NEW YORK — U.S. Sen. Kirsten Gillibrand endorsed Gov. Kathy Hochul in the race for New York’s highest office on Monday.
It’s the most prominent endorsement yet for Hochul as she looks to secure the Democratic nomination and win the governorship in her own right. Her predecessor Andrew Cuomo resigned last summer amid sexual harassment allegations.
Gillibrand, who has made women’s rights a core tenet of her public advocacy, applauded New York’s first female governor. Gillibrand cited Hochul’s defense of abortion rights — directing state agencies to make it clear women have the right to an abortion — as well as her expansion of paid leave to also allow time off to care for a sibling.
“Kathy Hochul is a proven leader with the know-how, work ethic, and passion for public service to deliver results for New Yorkers in every community,” Gillibrand said.
Hochul was relatively unknown when she ascended to the governor’s office in August, and was initially expected to face a tough battle for her party’s nomination, especially when Attorney General Letitia James briefly joined the race last fall. But months ahead of the June primary, James has dropped out, choosing instead to run for reelection. Meanwhile, Hochul has solidified her position as the front-runner — leading in the polls, amassing $22 million in campaign donations and the backing of a number of prominent unions and political figures.
She’s being challenged by U.S. Rep. Tom Suozzi, a Democrat representing Long Island, and New York City’s elected public advocate Jumaane Williams, the most progressive candidate in the race.
It’s not the first time Williams has challenged Hochul in a statewide election. He ran against her in the 2018 Democratic primary for lieutenant governor but lost by less than seven points. That was a much narrower defeat for the party’s progressive flank than in the governor’s race, where Cuomo handily beat actress Cynthia Nixon.

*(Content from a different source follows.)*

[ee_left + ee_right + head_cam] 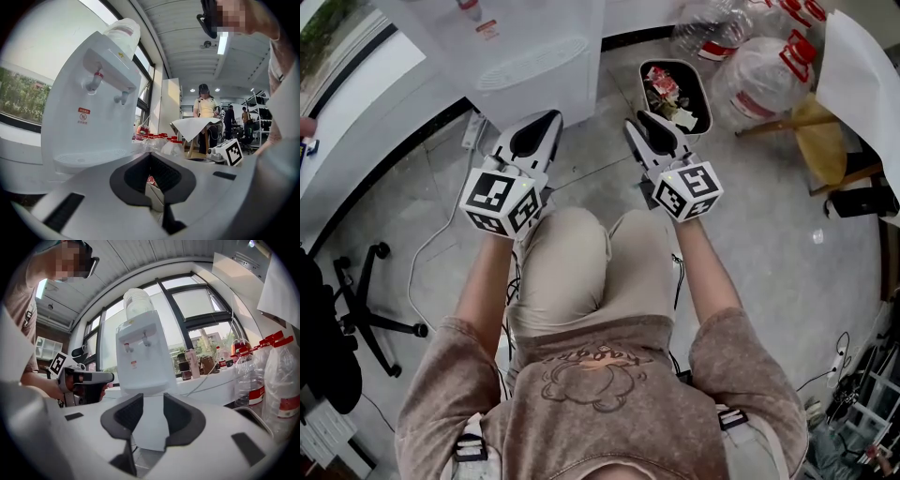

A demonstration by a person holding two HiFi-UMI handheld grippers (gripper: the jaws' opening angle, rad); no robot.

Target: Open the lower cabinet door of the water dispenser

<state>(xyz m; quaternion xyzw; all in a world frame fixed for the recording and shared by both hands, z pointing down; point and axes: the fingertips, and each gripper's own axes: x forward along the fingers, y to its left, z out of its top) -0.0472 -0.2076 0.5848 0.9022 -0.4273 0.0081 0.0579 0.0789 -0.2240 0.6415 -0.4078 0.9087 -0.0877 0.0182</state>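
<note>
Both tools point level at the white water dispenser (pixel 539 66). The left tool (pixel 551 116) has its jaws together, empty. The right tool (pixel 634 121) has its jaws slightly parted, gripping nothing.

Your water dispenser (pixel 534 56) stands upright on the grey floor (pixel 769 244) straight ahead of you. It is a white, box-shaped unit with a pale bottle (pixel 137 300) seated on its top. High on the front face you have two taps side by side, a red-handled one (pixel 96 80) and a pale one (pixel 123 97), above a slotted drip tray (pixel 89 157). A small red label (pixel 83 114) sits between taps and tray. The lower cabinet door (pixel 149 427) shows as a plain white panel, flush with the body and shut; you cannot make out its seam.
</note>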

But this year, Hochul is in a much stronger position than in 2018, running with the advantages of an incumbent, which helps with fundraising and endorsements, said Ester Fuchs, a professor of international and public affairs and political science at Columbia University.

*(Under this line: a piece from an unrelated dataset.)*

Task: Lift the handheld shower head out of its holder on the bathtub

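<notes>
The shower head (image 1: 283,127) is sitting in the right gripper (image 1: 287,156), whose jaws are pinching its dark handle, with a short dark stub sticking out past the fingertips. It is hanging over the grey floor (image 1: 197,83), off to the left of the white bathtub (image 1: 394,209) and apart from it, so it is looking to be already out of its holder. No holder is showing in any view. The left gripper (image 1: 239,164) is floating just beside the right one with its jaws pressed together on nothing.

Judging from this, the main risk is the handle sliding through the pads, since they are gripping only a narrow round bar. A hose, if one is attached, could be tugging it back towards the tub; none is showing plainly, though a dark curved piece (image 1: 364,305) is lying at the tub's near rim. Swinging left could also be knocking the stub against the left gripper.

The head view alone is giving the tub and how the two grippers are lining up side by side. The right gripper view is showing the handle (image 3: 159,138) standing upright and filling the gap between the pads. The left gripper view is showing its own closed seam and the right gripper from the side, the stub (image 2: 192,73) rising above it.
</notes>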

“I think she’s positioned extremely well. If I was a betting woman, I’d certainly bet on her,” Fuchs said.
Williams, who last week won the endorsement of the progressive Working Families Party, is running to the left of Hochul. But Fuchs says the political landscape has shifted since their 2018 race, pointing out that New York’s pandemic-battered economy and high-profile violent crimes have voters looking for plans that are more pragmatic than progressive.
State Democratic Chair Jay Jacobs said this shift helped carry New York City Mayor Eric Adams — a former NYPD police captain — to victory in 2021. Jacobs also pointed to last year’s race for mayor in Buffalo, where four-term Mayor Byron Brown won with a write-in campaign after losing his party’s primary to democratic socialist India Walton.
“The Democratic electorate has demonstrated that it’s more supportive of a more moderate approach, and I think that will carry forward,” said Jacobs, who endorsed Hochul early.
Suozzi, a moderate like Hochul, has tried to portray the governor as not being tough enough on crime. But Jacob and Fuchs say the congressman will struggle to draw a contrast with Hochul when both candidates occupy a middle-road stance.
Fuchs said there’s still a ways to go until the June primary, meaning the governor can’t afford to make any mistakes.
“She has a primary fight, so it’s not like she’s going to just waltz in,” Fuchs said. “She can’t trip.”